**Brief**
Wherever the word "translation" occurs in the listing, copy the whole line.

**Dataset content**
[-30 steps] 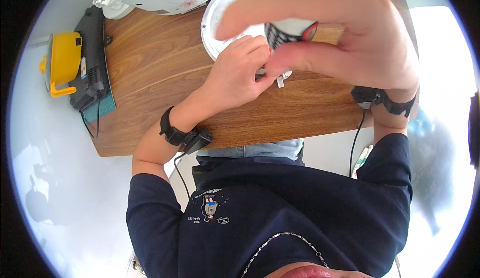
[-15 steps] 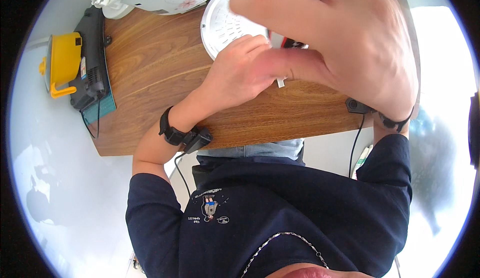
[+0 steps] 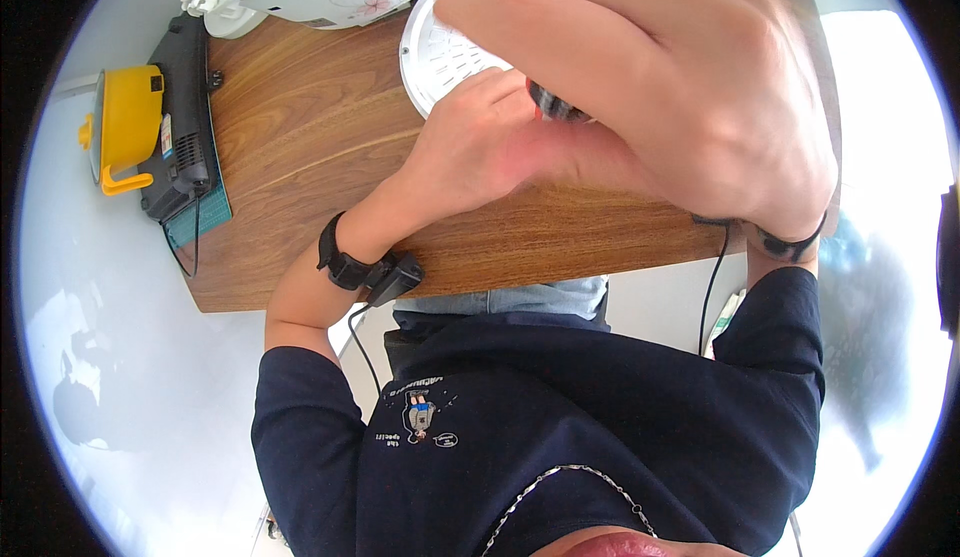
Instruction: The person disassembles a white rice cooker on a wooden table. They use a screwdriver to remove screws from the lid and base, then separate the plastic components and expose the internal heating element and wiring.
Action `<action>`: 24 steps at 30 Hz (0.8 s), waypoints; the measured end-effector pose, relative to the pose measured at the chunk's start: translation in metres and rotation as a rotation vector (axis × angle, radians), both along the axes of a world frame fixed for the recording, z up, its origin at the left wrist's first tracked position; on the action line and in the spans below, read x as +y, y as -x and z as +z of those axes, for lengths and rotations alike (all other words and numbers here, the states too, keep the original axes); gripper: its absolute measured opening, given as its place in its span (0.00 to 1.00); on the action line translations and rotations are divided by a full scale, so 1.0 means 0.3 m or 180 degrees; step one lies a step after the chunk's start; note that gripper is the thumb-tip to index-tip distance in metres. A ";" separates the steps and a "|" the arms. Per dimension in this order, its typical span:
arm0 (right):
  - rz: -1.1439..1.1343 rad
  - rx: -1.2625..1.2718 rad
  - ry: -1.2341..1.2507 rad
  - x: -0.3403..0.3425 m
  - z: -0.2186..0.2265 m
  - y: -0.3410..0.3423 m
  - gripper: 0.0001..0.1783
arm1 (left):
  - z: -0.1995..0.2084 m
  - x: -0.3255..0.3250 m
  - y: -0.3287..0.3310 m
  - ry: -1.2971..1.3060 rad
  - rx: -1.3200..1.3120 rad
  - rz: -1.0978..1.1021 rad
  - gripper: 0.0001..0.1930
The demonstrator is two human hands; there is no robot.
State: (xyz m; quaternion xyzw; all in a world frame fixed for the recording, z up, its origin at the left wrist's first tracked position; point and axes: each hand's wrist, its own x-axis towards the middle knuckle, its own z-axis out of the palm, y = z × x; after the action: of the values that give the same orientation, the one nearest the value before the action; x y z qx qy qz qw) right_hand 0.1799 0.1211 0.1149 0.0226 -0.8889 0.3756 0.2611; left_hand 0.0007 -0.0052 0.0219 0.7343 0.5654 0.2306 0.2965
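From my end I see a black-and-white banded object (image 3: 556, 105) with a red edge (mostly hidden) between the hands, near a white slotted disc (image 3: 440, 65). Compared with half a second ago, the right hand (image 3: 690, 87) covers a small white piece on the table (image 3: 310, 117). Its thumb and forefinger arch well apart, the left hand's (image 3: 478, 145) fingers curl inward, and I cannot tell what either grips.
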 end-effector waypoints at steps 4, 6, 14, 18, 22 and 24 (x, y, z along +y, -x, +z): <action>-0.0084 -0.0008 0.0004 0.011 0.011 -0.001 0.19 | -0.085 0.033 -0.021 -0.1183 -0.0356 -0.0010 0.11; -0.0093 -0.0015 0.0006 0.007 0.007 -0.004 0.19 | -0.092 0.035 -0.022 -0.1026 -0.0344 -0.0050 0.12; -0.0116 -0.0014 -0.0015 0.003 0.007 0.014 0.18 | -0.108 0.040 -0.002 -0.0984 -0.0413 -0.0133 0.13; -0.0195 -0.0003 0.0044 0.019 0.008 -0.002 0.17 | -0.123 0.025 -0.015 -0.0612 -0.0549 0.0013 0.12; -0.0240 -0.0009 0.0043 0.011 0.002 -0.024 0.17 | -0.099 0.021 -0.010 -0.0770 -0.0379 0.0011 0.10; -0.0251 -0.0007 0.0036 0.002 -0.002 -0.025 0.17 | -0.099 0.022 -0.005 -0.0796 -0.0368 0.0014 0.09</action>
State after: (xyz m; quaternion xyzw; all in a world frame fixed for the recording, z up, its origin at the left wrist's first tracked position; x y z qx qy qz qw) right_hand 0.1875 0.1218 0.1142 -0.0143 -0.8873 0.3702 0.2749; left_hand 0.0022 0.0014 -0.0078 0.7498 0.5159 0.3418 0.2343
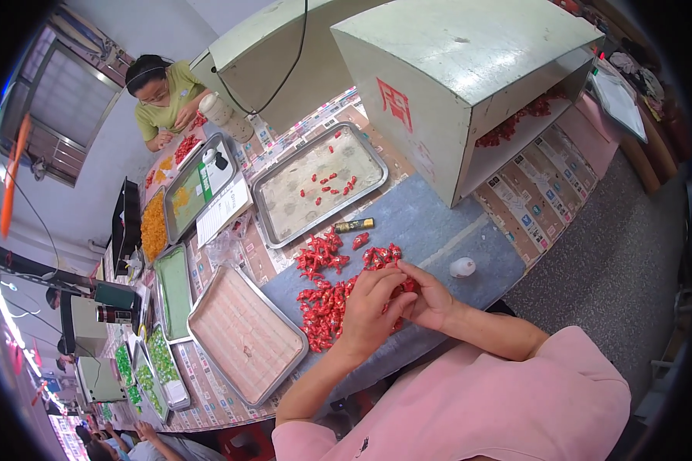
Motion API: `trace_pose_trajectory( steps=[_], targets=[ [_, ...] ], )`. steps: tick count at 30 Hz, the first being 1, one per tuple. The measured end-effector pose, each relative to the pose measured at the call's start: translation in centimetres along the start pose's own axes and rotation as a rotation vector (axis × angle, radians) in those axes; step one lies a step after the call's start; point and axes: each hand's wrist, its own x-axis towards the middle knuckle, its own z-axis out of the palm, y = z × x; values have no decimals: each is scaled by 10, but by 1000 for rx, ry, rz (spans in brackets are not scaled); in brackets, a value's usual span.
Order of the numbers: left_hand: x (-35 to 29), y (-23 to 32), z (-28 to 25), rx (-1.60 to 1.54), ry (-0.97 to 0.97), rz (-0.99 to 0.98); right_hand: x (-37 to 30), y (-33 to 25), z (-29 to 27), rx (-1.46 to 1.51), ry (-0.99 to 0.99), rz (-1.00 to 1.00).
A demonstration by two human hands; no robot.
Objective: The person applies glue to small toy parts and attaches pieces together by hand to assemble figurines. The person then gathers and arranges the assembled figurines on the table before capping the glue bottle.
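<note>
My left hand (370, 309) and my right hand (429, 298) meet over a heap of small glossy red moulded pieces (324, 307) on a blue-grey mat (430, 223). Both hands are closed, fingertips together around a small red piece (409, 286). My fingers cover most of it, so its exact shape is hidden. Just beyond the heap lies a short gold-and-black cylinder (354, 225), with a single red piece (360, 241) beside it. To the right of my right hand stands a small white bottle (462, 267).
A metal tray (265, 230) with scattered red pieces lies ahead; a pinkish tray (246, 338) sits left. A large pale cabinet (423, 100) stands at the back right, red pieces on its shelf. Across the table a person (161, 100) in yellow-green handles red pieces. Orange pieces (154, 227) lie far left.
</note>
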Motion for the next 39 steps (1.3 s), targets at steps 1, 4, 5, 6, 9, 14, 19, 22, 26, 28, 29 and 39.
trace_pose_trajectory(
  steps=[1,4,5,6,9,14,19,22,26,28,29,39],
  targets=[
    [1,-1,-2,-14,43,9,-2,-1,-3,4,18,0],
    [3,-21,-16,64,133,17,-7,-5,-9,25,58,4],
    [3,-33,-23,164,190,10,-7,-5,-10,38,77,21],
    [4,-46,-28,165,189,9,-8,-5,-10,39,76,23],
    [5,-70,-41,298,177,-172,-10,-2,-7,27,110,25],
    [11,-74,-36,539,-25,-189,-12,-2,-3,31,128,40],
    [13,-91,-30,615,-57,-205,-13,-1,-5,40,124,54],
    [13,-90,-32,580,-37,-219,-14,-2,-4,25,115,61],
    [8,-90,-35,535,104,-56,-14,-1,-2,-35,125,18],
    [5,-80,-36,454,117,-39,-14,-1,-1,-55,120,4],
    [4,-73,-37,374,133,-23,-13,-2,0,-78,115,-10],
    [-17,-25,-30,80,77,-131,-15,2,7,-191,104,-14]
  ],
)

**Your solution**
Action `<action>`: 24 steps at 30 Hz (0.8 s), waypoints; the measured end-effector pose, relative to the pose measured at the chunk's start: translation in metres and rotation as a rotation vector (axis × angle, radians), both along the axes of a world frame fixed for the recording, z up, its origin at the left wrist's first tracked position; on the action line and in the spans below, read x as +y, y as -x and z as +z of those axes, for lengths and rotations alike (all other words and numbers here, the states too, keep the original axes); gripper: its absolute measured opening, given as its place in its span (0.00 to 1.00); on the action line translations and rotations are divided by a full scale, so 1.0 means 0.3 m or 180 degrees; step one lies a step after the chunk's start; note that gripper is the thumb-tip to index-tip distance in metres. A ";" separates the steps and a "|" the arms. Per dimension in this order, its typical span:
Motion API: `trace_pose_trajectory( steps=[_], targets=[ [_, ...] ], )`. steps: tick count at 30 Hz, the first being 1, one per tuple. The measured end-effector pose, each relative to the pose measured at the call's start: translation in centimetres along the start pose's own axes and rotation as a rotation vector (axis × angle, radians) in those axes; step one lies a step after the call's start; point and axes: each hand's wrist, its own x-axis towards the middle knuckle, its own z-axis out of the palm, y = z × x; values have no decimals: each is scaled by 10, but by 1000 for rx, ry, rz (spans in brackets are not scaled); in brackets, a value's usual span.

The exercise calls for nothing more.